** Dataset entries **
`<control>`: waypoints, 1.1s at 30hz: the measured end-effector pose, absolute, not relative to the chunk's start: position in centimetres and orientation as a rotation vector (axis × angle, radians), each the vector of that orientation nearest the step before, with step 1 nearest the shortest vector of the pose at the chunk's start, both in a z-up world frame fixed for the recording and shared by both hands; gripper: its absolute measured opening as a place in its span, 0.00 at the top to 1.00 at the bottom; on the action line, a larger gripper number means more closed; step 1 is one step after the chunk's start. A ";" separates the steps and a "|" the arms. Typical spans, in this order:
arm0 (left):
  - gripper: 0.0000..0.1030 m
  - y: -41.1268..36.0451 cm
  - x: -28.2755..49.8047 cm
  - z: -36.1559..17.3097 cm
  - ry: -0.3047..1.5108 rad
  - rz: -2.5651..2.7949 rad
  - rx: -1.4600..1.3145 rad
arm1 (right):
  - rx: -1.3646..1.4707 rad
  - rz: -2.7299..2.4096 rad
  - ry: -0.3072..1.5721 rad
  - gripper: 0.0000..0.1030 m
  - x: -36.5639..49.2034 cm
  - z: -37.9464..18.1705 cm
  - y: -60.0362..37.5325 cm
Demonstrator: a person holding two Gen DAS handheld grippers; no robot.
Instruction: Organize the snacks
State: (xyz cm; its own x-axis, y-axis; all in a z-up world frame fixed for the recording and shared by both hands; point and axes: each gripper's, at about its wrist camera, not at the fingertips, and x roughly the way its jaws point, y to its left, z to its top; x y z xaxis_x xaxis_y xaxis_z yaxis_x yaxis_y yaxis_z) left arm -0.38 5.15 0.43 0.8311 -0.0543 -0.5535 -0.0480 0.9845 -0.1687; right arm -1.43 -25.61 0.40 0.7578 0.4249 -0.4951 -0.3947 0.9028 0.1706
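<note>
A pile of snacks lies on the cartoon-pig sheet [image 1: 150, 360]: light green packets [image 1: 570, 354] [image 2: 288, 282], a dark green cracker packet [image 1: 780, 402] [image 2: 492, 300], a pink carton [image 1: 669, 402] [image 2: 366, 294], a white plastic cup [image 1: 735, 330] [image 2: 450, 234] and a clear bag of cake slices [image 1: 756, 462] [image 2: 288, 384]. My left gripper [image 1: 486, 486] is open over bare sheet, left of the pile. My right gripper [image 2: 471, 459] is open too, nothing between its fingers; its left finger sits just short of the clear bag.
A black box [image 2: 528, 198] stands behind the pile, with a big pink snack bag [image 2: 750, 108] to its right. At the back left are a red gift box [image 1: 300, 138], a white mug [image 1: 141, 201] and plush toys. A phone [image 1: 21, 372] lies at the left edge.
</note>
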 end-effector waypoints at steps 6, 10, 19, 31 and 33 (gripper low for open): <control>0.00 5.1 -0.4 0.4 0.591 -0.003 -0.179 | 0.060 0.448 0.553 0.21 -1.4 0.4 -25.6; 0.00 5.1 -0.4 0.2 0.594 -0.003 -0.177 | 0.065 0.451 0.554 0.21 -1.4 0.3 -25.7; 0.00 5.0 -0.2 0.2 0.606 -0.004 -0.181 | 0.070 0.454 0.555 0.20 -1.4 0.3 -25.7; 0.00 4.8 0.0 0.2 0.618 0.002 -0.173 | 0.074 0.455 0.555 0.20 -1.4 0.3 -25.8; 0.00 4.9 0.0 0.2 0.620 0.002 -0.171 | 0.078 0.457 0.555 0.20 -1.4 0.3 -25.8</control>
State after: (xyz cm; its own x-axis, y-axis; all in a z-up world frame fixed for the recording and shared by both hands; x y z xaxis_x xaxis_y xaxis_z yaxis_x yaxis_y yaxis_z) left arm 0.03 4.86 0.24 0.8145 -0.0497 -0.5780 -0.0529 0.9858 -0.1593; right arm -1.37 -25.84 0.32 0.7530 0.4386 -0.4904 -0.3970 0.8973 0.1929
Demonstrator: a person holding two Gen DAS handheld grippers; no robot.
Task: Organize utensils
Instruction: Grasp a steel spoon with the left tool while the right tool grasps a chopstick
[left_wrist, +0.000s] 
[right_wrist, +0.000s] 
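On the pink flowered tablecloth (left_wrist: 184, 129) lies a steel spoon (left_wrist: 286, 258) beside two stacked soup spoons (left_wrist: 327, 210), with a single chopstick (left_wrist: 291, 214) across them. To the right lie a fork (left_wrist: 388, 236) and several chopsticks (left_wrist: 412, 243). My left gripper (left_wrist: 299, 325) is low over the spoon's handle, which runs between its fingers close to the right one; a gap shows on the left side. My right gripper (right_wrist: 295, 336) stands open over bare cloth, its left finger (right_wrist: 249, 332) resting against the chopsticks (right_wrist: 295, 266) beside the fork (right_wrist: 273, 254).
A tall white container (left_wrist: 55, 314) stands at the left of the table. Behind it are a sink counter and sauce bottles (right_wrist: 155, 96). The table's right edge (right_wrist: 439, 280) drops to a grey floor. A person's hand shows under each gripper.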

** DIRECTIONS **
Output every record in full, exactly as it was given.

** WRITTEN SOLUTION **
`<control>`: waypoints, 1.1s at 30hz: the measured end-effector pose, absolute, not relative to the chunk's start: position in centimetres and orientation as a rotation vector (axis × angle, radians), each the vector of that orientation nearest the step before, with step 1 nearest the shortest vector of the pose at the chunk's start, both in a z-up world frame fixed for the recording and shared by both hands; gripper: its absolute measured opening as a place in its span, 0.00 at the top to 1.00 at the bottom; on the action line, a larger gripper number means more closed; step 1 is one step after the chunk's start. A ";" separates the steps and a "|" the arms. Typical spans, in this order:
arm0 (left):
  - gripper: 0.0000..0.1030 m
  - y: -41.1268..36.0451 cm
  - x: -28.2755..49.8047 cm
  - z: -36.1559..17.3097 cm
  - ry: -0.3047..1.5108 rad
  - rz: -2.5651..2.7949 rad
  - rx: -1.4600..1.3145 rad
arm1 (right):
  - rx: -1.3646..1.4707 rad
  - rz: -2.7299..2.4096 rad
  - ry: -0.3072..1.5721 rad
  - gripper: 0.0000..0.1030 m
  - x: -36.5639..49.2034 cm
  - z: -37.9464..18.1705 cm
  - y: -60.0362..37.5325 cm
Demonstrator: a person holding two Gen DAS handheld grippers; no robot.
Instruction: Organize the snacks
State: (xyz cm; its own x-axis, y-axis; all in a z-up world frame fixed for the recording and shared by both hands; point and axes: each gripper's, at about its wrist camera, not at the fingertips, and x roughly the way its jaws point, y to its left, z to its top; x y z xaxis_x xaxis_y xaxis_z yaxis_x yaxis_y yaxis_z) left arm -0.38 5.15 0.43 0.8311 -0.0543 -0.5535 -0.0480 0.9845 -0.1687; right arm -1.43 -25.61 0.40 0.7578 0.4249 -0.4951 -0.3947 0.9028 0.1706
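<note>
A pile of snacks lies on the cartoon-pig sheet [image 1: 150, 360]: light green packets [image 1: 570, 354] [image 2: 288, 282], a dark green cracker packet [image 1: 780, 402] [image 2: 492, 300], a pink carton [image 1: 669, 402] [image 2: 366, 294], a white plastic cup [image 1: 735, 330] [image 2: 450, 234] and a clear bag of cake slices [image 1: 756, 462] [image 2: 288, 384]. My left gripper [image 1: 486, 486] is open over bare sheet, left of the pile. My right gripper [image 2: 471, 459] is open too, nothing between its fingers; its left finger sits just short of the clear bag.
A black box [image 2: 528, 198] stands behind the pile, with a big pink snack bag [image 2: 750, 108] to its right. At the back left are a red gift box [image 1: 300, 138], a white mug [image 1: 141, 201] and plush toys. A phone [image 1: 21, 372] lies at the left edge.
</note>
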 end-effector waypoints at steps 6, 10, 19, 31 and 33 (gripper low for open): <control>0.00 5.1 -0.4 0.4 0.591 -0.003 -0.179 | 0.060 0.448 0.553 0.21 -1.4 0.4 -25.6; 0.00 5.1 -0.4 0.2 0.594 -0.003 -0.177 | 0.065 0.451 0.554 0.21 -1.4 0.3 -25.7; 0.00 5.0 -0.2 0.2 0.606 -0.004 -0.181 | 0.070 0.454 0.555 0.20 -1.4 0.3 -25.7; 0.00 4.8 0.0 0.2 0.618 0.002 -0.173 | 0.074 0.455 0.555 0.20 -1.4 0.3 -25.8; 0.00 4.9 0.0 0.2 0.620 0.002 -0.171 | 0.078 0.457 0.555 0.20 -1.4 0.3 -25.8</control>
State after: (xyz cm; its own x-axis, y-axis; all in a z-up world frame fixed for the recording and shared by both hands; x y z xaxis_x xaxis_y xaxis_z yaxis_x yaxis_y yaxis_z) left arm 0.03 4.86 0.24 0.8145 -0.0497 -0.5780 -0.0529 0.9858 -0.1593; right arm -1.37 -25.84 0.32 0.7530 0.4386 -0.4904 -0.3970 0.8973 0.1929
Demonstrator: a person holding two Gen DAS handheld grippers; no robot.
Task: Organize utensils
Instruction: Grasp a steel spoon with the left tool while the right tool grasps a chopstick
[left_wrist, +0.000s] 
[right_wrist, +0.000s] 
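On the pink flowered tablecloth (left_wrist: 184, 129) lies a steel spoon (left_wrist: 286, 258) beside two stacked soup spoons (left_wrist: 327, 210), with a single chopstick (left_wrist: 291, 214) across them. To the right lie a fork (left_wrist: 388, 236) and several chopsticks (left_wrist: 412, 243). My left gripper (left_wrist: 299, 325) is low over the spoon's handle, which runs between its fingers close to the right one; a gap shows on the left side. My right gripper (right_wrist: 295, 336) stands open over bare cloth, its left finger (right_wrist: 249, 332) resting against the chopsticks (right_wrist: 295, 266) beside the fork (right_wrist: 273, 254).
A tall white container (left_wrist: 55, 314) stands at the left of the table. Behind it are a sink counter and sauce bottles (right_wrist: 155, 96). The table's right edge (right_wrist: 439, 280) drops to a grey floor. A person's hand shows under each gripper.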

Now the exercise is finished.